(TASK OBJECTIVE)
One figure is wanted here: how many lines in the entries hold the word "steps".

--- RAW DATA Enclosed Below ---

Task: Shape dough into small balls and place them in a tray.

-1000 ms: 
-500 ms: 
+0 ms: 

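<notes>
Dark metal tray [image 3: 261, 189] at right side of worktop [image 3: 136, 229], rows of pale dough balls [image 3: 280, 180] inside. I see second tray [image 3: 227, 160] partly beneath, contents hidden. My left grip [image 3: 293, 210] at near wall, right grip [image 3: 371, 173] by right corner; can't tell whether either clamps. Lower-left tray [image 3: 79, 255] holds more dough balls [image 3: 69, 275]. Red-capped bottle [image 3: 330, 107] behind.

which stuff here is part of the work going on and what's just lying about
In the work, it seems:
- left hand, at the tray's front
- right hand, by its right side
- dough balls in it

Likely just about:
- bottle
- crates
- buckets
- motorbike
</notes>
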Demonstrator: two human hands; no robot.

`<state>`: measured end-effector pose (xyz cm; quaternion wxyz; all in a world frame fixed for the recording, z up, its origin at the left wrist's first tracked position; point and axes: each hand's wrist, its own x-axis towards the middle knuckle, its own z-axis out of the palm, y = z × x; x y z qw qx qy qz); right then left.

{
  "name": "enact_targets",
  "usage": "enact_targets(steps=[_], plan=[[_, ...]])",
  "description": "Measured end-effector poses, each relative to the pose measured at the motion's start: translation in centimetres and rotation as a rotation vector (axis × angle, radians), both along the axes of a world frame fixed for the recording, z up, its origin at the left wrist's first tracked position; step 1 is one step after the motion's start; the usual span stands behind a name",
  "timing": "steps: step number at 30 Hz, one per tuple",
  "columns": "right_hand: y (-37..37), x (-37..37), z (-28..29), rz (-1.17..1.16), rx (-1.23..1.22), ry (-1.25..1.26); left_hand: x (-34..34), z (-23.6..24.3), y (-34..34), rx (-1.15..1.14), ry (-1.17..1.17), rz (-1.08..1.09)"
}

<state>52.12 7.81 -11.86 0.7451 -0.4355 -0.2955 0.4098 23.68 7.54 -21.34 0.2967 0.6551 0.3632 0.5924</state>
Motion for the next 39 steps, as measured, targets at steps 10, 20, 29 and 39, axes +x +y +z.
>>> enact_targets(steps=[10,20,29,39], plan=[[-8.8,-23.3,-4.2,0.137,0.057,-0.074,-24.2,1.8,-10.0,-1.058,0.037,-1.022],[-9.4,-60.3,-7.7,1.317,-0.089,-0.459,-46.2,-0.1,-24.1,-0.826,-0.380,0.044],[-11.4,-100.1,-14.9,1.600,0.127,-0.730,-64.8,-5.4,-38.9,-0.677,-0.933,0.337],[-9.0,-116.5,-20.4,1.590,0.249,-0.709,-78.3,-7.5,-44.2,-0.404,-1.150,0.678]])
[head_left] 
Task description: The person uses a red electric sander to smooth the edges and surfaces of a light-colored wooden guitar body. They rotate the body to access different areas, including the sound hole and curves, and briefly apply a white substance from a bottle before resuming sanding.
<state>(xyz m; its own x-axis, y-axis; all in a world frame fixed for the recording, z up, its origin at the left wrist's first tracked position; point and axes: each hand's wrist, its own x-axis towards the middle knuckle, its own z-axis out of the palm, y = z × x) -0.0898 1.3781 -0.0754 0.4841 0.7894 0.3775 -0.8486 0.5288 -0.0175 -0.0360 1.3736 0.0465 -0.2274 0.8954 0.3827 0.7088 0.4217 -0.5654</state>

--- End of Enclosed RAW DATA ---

(RESULT OF THIS TASK)
4